As I reflected on what he shared that day and how deeply I was moved by his sincerity and clarity, I asked myself two important questions: What do I believe? And how do I role model what I believe? I haven’t come up with a clear and concise description, all wrapped up in a perfect package with a neat little bow. Instead, I have come to understand that my beliefs and perspective on life, including my own self definition, need to be a process of on-going creation. As the poet Mark Nope wrote, “While struggling with the pain of change, it is often impossible to see the new self we are becoming.” And my goal in this new year is to continue becoming my best self, not my perfect self. I seek to be my best self, living my best life. This will be a process of on-going creation and worth the effort every step of the way. 


Strengthen Our Connections


As I engage in this on-going creation and clarity process, I think about something that clinically and spiritually trained, psychotherapist-turned-leadership coach, Karen Joy Hardwick wrote: “We cannot connect with anyone in sustainable, healthy ways unless we connect with ourselves in meaningful, honest ways.” This is such an important truth as we move into this new year. 


I believe that sustainable and healthy connections reflect a trinity of choices. First, I must learn how to connect with my inner life. Second, I must learn how to connect with friends, family of origin when possible, and with my family of choice. Third, I must learn how to connect with that which is greater than my self, i.e. God, the Divine, the Great Mystery, the Transcendent Unknown, or by what ever name you choose to call it. 


But the challenge of these three connections is that when we enter into this trinity of choices, we often have very high expectations. And then we find ourselves deeply hurt and sadden when these expectations are not met. Brene’ Brown reminds us that “Disappointment is unmet expectations, and the more significant the expectations, the more significant the disappointment.” Rachel Naomi Remen, M.D. notes, “We are in relationship with our expectations and not with life itself.” And Stephen Covey wrote years ago, “Frustration in life comes as a result of unmet expectations.” And there we are, disappointed and frustrated, hoping for a connection that will meet our needs. 

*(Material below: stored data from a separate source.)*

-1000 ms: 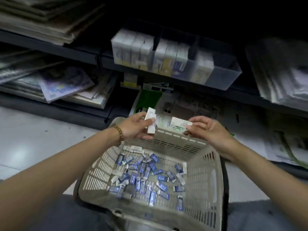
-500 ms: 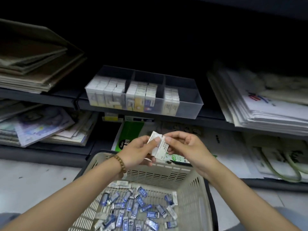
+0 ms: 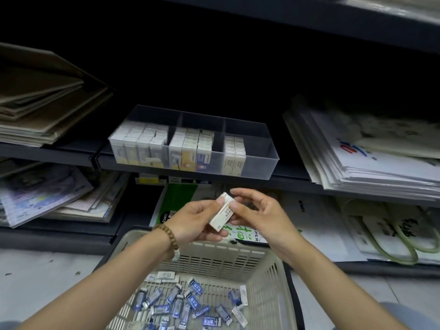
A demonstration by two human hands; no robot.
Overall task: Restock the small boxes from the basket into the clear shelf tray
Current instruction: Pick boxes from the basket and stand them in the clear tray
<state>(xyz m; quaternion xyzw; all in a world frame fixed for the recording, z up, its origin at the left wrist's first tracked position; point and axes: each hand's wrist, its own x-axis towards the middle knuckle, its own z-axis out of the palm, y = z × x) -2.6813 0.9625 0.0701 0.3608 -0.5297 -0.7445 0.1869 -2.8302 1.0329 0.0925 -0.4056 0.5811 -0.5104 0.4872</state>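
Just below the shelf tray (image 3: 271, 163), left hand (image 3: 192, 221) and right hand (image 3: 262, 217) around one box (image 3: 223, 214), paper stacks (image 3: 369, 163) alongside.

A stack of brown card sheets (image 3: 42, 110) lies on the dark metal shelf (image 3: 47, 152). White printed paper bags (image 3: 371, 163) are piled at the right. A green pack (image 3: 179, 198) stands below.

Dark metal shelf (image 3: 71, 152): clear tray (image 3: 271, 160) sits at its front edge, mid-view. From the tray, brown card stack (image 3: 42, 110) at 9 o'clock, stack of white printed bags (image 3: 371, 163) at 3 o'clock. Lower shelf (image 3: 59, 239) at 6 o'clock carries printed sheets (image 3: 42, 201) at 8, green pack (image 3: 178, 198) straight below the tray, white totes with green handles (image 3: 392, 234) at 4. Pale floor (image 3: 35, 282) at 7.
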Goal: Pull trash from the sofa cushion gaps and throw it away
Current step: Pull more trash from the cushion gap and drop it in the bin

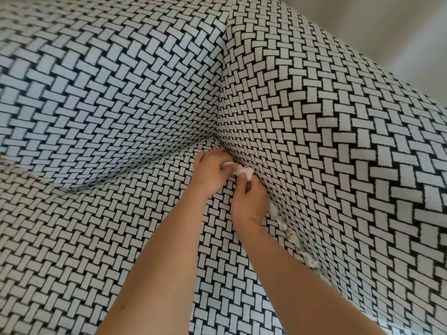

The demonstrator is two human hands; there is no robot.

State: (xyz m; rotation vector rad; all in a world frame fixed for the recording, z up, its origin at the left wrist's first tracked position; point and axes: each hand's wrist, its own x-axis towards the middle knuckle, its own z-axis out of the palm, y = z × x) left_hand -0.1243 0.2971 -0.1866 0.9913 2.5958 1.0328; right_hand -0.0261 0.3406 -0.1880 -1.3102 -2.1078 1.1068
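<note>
Crumpled white tissue [242,170] is noted at the mouth of the gap [278,215], directly between the fingertips of both hands. One end is enclosed by the curled fingers [223,165] of the left hand [210,174]. The other end is pinched between thumb and fingers of the right hand [249,199], which are closed on it. How much tissue is hidden deeper in the gap cannot be told.

Handling, as judged: very light, soft, crushable; likely to tear if tugged by a thin corner. Hold is best taken on the bunched middle, close to where it enters the gap, and the piece drawn out slowly.

Behind the right wrist, along the same gap, more white paper scraps [294,238] are seen, small and shredded. These are expected to crumble and would need gathering pinch by pinch.

Beneath the fingers lies the seat cushion [121,238]. To the right of the fingertips rises the side cushion [338,141], and beyond the left knuckles the back cushion [108,81]. All are covered in one basket-weave fabric. No bin is in view.
</note>
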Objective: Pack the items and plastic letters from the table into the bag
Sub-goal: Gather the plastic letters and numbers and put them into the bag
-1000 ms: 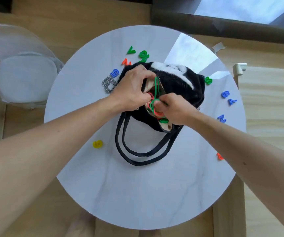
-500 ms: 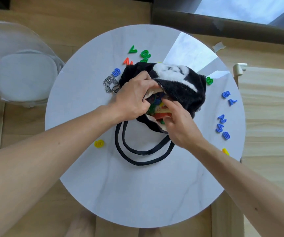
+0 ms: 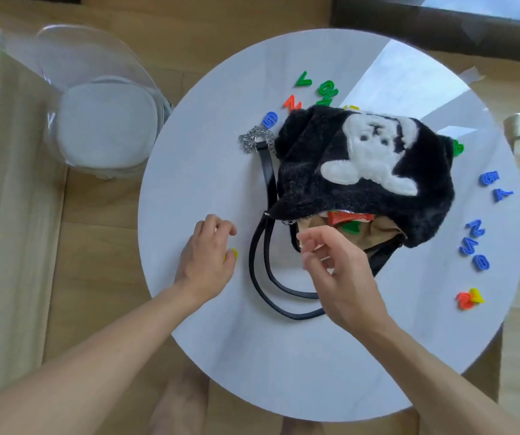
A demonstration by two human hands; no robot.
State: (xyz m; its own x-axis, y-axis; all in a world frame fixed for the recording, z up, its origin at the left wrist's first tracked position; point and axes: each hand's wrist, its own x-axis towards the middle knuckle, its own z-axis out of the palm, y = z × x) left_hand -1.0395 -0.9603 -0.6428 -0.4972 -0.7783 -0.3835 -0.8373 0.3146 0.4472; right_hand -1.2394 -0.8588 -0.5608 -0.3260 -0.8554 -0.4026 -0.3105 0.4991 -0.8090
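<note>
A black fluffy bag (image 3: pixel 362 171) with a white figure lies on the round white table (image 3: pixel 283 356). Its zip mouth gapes toward me, showing tan lining (image 3: pixel 381 229), a red item (image 3: pixel 346 217) and a green letter (image 3: pixel 351 227) inside. My right hand (image 3: pixel 340 268) hovers just in front of the mouth, fingers loosely apart and empty. My left hand (image 3: pixel 208 255) rests left of the black straps (image 3: pixel 260 262), its thumb on a yellow letter (image 3: pixel 234 253), its fingers curled and apart from it. Plastic letters lie scattered: green (image 3: pixel 302 80), orange (image 3: pixel 293 103), blue (image 3: pixel 269 119), and blue ones (image 3: pixel 475 229) on the right.
A silver chain (image 3: pixel 255 141) lies at the bag's left corner. An orange and yellow pair (image 3: pixel 468 298) sits near the table's right edge. A clear chair with a white cushion (image 3: pixel 105 120) stands left of the table. Wooden floor surrounds it.
Both hands left the bag's mouth. My left hand moved down-left onto the yellow letter, and my right hand drew back, empty. The bag now lies flatter with its white figure showing.
</note>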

Yet recognizing this challenge, I am remind of something Angeles Arrien, Ph.D. shared: “Be open to outcome, not attached to outcome. Openness and non attachment help us recover the human resources of wisdom and objectivity.” And, for me, this is the turning point as I strengthen my three levels of connection, I need to be open to outcomes, not attached to or defined by them. I also need to not control these connections, but, instead, to invest time and energy into all three of these choices. As a wise person shared with me many decades ago, “what you feed, grows.” This year, I need to strengthen these connection and celebrate the outcomes that will happen over time. 


Broaden Our Community


Patrick Lencioni in his book, The Four Obsessions of an Extraordinary Executive (Jossey-Bass, 2000), wrote about four disciplines to create a successful organization that is smart, i.e. “developing strategies that lead to competitive advantage over rivals,” and healthy, i.e. “eliminating politics and confusion.”  Those four disciplines are the following: build and maintain a cohesive leadership team, create organizational clarity, over-communicate organizational clarity, and reinforce organizational clarity through human systems. 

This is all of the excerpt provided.